**** STORED DATA

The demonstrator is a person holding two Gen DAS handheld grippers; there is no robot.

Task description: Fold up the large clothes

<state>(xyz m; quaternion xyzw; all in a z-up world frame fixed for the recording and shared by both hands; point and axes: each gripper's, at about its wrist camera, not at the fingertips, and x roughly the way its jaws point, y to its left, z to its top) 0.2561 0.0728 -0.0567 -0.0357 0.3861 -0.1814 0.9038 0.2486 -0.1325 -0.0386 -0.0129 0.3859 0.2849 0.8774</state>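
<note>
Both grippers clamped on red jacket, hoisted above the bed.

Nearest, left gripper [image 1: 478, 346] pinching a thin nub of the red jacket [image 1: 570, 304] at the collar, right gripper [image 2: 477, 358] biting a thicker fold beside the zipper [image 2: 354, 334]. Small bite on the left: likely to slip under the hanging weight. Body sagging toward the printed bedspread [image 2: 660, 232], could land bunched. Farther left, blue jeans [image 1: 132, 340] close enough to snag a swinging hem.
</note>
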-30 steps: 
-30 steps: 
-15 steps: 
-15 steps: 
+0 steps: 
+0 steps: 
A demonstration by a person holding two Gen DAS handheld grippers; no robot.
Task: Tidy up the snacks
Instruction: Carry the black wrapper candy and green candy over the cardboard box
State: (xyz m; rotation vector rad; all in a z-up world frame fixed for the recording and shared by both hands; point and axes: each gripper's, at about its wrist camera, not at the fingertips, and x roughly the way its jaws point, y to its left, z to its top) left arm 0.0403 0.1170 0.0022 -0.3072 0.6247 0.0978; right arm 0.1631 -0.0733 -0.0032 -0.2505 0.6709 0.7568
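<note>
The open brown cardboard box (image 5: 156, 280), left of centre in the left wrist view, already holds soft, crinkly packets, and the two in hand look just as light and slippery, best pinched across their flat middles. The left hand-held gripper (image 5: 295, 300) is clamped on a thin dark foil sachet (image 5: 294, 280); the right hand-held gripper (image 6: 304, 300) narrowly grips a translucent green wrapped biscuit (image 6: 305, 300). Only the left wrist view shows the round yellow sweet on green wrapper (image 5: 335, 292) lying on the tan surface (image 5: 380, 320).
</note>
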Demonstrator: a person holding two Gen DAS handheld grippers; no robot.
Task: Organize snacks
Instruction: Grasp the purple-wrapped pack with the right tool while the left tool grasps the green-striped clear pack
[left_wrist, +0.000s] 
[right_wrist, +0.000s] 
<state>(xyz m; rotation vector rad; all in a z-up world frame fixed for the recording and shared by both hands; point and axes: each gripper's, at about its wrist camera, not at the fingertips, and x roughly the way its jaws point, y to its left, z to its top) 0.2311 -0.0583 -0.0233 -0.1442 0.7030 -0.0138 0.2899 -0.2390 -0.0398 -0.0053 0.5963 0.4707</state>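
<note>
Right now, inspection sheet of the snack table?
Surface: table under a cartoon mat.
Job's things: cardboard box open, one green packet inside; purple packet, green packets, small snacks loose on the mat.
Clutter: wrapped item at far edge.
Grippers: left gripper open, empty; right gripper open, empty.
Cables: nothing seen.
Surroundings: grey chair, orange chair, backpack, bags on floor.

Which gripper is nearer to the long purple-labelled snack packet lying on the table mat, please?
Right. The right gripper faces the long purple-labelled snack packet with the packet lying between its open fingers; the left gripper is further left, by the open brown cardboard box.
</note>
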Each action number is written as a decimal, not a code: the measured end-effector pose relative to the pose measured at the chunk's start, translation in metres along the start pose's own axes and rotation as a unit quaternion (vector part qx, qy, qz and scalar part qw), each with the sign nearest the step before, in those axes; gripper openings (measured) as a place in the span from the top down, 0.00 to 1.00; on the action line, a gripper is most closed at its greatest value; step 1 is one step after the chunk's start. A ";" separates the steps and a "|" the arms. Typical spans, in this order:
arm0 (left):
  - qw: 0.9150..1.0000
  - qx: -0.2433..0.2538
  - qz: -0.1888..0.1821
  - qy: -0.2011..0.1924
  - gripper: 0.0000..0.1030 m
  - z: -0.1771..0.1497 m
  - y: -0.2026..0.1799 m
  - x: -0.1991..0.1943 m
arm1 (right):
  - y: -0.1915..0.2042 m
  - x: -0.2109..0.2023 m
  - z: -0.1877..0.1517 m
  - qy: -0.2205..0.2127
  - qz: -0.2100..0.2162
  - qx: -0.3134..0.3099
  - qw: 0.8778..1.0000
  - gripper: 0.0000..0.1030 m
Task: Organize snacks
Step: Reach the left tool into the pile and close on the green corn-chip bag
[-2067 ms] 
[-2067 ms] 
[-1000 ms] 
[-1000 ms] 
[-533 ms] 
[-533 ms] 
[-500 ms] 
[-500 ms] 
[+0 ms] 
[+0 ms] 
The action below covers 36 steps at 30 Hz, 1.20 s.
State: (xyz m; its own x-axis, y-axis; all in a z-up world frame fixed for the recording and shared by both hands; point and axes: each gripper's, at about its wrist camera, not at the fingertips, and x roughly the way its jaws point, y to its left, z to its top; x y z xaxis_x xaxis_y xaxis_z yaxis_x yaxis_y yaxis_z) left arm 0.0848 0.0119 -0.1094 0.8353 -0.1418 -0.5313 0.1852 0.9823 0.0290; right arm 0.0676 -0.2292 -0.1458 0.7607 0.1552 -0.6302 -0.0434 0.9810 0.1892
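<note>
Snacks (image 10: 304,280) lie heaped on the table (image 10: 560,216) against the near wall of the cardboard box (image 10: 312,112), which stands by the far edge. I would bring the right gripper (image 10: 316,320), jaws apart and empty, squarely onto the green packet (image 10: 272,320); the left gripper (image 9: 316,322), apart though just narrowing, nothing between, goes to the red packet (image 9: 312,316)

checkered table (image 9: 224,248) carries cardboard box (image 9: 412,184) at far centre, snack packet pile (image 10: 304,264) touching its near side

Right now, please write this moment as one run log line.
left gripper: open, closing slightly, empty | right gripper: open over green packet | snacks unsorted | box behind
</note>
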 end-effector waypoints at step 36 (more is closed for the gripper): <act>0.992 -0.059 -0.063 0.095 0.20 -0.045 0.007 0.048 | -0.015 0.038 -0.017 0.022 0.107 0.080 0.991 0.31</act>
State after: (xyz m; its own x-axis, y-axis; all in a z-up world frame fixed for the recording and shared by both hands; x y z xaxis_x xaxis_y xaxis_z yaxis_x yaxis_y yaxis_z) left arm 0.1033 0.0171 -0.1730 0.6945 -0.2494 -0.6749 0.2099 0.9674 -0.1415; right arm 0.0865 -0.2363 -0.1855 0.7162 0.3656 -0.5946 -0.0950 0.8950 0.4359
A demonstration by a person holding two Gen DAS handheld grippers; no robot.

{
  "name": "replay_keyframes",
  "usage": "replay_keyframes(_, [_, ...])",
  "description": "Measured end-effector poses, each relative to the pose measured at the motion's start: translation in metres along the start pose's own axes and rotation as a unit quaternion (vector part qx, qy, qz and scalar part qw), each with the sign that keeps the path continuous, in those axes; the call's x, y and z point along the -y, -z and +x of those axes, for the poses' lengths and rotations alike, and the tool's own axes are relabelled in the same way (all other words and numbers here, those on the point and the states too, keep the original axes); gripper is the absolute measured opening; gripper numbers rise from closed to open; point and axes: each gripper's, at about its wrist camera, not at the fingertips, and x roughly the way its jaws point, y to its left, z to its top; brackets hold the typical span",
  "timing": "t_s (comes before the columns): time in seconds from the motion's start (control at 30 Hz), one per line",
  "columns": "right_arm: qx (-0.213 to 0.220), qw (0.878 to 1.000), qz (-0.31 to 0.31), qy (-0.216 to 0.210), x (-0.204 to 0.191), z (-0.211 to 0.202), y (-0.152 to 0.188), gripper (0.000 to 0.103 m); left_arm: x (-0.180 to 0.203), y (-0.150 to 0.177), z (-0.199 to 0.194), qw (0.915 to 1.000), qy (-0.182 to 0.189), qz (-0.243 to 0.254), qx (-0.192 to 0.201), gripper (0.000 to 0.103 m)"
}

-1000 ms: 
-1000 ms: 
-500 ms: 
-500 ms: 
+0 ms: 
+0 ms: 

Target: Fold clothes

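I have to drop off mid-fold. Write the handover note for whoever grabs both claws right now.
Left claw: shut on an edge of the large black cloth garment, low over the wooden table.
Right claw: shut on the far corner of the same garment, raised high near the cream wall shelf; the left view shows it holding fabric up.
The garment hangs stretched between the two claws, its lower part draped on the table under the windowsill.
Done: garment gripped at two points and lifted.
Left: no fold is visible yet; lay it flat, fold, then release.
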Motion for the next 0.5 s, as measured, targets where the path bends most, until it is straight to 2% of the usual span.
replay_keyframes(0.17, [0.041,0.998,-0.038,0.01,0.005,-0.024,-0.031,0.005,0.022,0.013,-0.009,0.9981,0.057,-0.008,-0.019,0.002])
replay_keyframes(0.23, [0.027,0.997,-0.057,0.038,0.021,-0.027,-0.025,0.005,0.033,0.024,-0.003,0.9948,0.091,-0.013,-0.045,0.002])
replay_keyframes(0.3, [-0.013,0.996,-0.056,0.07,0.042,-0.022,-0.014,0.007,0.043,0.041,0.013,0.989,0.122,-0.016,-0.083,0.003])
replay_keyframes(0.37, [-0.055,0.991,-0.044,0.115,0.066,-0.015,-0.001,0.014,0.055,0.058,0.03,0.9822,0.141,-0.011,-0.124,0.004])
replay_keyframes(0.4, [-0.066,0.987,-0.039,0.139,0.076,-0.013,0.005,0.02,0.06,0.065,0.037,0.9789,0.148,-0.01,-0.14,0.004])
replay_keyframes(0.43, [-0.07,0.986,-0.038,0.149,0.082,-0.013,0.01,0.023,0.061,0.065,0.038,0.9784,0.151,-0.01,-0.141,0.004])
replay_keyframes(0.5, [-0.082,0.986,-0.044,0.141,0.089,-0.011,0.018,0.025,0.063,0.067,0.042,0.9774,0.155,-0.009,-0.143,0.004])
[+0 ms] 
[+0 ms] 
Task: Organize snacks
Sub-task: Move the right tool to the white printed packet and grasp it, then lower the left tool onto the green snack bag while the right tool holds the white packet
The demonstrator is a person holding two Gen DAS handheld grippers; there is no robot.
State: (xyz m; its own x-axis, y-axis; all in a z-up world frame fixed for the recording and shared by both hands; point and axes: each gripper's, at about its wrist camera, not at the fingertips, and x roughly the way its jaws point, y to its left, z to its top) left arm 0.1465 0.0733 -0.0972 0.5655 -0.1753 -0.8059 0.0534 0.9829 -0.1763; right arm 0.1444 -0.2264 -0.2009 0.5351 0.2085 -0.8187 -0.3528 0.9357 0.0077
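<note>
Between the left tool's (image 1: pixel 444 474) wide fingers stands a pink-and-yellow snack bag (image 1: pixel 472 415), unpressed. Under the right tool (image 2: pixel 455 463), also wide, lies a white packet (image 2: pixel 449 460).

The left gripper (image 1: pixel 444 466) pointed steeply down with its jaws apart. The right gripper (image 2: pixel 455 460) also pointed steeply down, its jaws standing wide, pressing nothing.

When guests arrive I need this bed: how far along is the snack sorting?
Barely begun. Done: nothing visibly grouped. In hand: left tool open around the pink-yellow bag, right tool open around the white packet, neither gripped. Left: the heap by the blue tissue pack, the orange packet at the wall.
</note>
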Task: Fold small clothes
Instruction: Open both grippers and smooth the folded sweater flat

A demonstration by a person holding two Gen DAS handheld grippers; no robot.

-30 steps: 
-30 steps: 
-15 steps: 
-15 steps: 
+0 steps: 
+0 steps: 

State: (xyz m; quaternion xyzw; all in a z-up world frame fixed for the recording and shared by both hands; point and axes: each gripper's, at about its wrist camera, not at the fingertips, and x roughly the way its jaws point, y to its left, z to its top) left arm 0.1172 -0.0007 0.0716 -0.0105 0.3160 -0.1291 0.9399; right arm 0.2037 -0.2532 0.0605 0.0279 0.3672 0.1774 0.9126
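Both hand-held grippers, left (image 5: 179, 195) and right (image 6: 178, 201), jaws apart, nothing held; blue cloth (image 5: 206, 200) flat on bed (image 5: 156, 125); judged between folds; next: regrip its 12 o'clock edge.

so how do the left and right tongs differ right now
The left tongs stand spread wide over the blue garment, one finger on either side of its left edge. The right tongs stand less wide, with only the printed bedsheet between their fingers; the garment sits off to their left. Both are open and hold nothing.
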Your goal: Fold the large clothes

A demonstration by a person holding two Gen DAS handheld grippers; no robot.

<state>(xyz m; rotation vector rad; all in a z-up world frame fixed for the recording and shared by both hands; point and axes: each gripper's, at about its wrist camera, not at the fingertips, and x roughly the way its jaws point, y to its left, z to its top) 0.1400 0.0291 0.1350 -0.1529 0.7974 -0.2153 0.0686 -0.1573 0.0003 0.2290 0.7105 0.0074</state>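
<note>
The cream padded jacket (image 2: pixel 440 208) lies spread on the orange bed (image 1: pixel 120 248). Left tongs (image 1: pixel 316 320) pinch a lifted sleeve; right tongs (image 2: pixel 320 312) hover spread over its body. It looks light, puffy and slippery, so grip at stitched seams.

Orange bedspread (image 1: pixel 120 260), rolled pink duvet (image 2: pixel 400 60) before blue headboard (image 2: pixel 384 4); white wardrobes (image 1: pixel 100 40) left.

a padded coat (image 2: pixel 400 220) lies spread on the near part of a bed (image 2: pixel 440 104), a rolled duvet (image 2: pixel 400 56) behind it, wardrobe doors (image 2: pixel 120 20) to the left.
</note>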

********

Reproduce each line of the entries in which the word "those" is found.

Each action number is written as a decimal, not a code: the measured end-effector pose relative to the pose measured at the chunk's start, translation in metres along the start pose's own axes and rotation as a unit quaternion (vector part qx, qy, qz and scalar part qw), each with the sign nearest the step before, in those axes; gripper openings (measured) as a place in the span from the top down, 0.00 to 1.00; on the action line, a gripper is most closed at its greatest value; step 1 is one step after the chunk's start. A ";" separates the steps and a "|" the arms. Typical spans, in this order:
  "description": "Measured end-effector poses, each relative to the pose measured at the motion's start: translation in metres along the start pose's own axes and rotation as a unit quaternion (vector part qx, qy, qz and scalar part qw), each with the sign that keeps the path continuous, in those axes; the call's x, y and z point along the -y, -z and +x of those axes, for the poses' lengths and rotations alike, and the tool's own axes are relabelled in the same way (all other words and numbers here, those on the point and the states too, keep the original axes); gripper is the absolute measured opening; gripper numbers rise from closed to open; point and axes: each gripper's, at about its wrist camera, not at the fingertips, and x roughly the way its jaws point, y to its left, z to its top; brackets hold the typical span",

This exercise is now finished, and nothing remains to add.